08/30/2024
TPD/PROTAC as a transformative drug discovery paradigm
Traditional drug development depends upon the discovery of a small molecule that binds to the active site of a protein of interest (POI) and functionally blocks its activity. However, this type of ‘occupancy-driven’ pharmacology is only suitable for a narrow range of applications, as it requires the target to have both a well-defined binding pocket and established enzymatic activity.
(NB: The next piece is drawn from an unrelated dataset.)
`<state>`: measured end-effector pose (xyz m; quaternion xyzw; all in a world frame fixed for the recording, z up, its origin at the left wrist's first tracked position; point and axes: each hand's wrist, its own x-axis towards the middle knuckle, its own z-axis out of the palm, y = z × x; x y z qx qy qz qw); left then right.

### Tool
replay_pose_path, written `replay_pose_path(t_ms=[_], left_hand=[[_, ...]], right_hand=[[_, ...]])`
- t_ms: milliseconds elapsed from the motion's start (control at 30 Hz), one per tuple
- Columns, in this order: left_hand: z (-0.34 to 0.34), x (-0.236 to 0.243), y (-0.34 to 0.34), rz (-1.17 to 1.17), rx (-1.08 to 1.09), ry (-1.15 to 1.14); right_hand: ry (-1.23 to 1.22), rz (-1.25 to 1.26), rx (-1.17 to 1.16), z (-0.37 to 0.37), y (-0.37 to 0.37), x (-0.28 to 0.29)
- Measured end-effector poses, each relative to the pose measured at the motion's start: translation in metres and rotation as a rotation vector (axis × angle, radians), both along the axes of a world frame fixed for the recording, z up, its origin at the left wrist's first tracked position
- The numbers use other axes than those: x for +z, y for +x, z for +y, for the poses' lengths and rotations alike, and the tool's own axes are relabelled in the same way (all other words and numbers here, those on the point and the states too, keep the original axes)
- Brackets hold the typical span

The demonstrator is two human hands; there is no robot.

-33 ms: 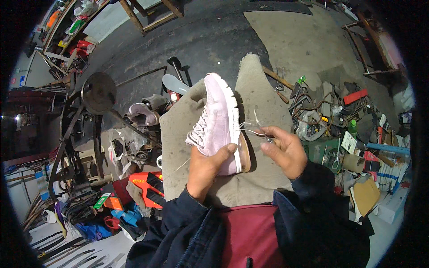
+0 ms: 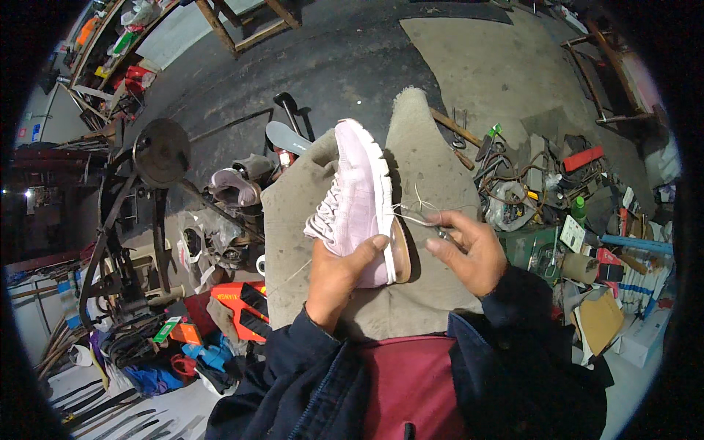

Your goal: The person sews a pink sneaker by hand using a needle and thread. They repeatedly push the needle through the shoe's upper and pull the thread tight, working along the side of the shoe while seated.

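Observation:
A pale pink sneaker (image 2: pixel 358 194) with a white sole edge lies on its side across a grey cloth (image 2: pixel 440 293) over my lap, toe pointing away. My left hand (image 2: pixel 336 275) is wrapped round its heel, thumb pressed on the white sole edge. Tan material shows at the underside of the heel. From the sole edge a white thread (image 2: pixel 409 217) runs right to my right hand (image 2: pixel 473 253), whose bent fingers grip it. A small shiny metal piece (image 2: pixel 443 233) shows among those fingers; its kind is unclear. Another thread end (image 2: pixel 299 271) sticks out left of the sneaker.
A second pink shoe (image 2: pixel 236 188) lies left of the cloth, near a dark metal machine with a round wheel (image 2: pixel 162 154). Tools and cables (image 2: pixel 513 172) crowd the floor at right, beside a green box (image 2: pixel 524 246). A wooden stool (image 2: pixel 249 33) stands far off.
My right hand has shifted very slightly toward me and to the right. The loose thread beside it has changed its curl. My left hand and the sneaker stay put.

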<state>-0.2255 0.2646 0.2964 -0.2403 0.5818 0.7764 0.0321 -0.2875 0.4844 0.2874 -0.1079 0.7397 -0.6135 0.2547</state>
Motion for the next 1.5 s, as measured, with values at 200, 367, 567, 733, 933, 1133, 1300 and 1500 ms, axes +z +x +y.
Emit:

Consequently, an estimated 80-90% of the human proteome – including transcription factors, scaffolding proteins, and many other clinically relevant targets – is considered ‘undruggable’ by conventional strategies.
Targeted protein degradation (TPD) is a powerful biological modality that overcomes these limitations by leveraging the cell’s endogenous proteolytic machinery to degrade, rather than simply inhibit, a POI. One of the most popular TPD technologies is that of proteolysis-targeting chimeras, or PROTACs. Simply put, a PROTAC consists of two ligands joined by a linker region. While one ligand engages the POI, the other recruits an E3 ubiquitin ligase. Once brought within sufficient proximity, the E3 ligase polyubiquitinates the POI, inducing its degradation by the proteasome. In this way, PROTACs and other TPD strategies physically eliminate target proteins, rather than simply inhibiting their enzymatic function. This is particularly important given that many enzyme families – including kinases and poly(ADP-ribose) polymerases (PARPs) – are known to play critical scaffolding and signaling roles in addition to their catalytic functions (Kim et al., 2023). The advantages of target depletion over inactivation are also highlighted in the context of cancer and treatment resistance. For example, treatment with RAF kinase inhibitors has been shown to promote tumor growth in some contexts by altering RAF localization and interaction patterns even while blocking its enzymatic activity (Hatzivassiliou et al., 2010).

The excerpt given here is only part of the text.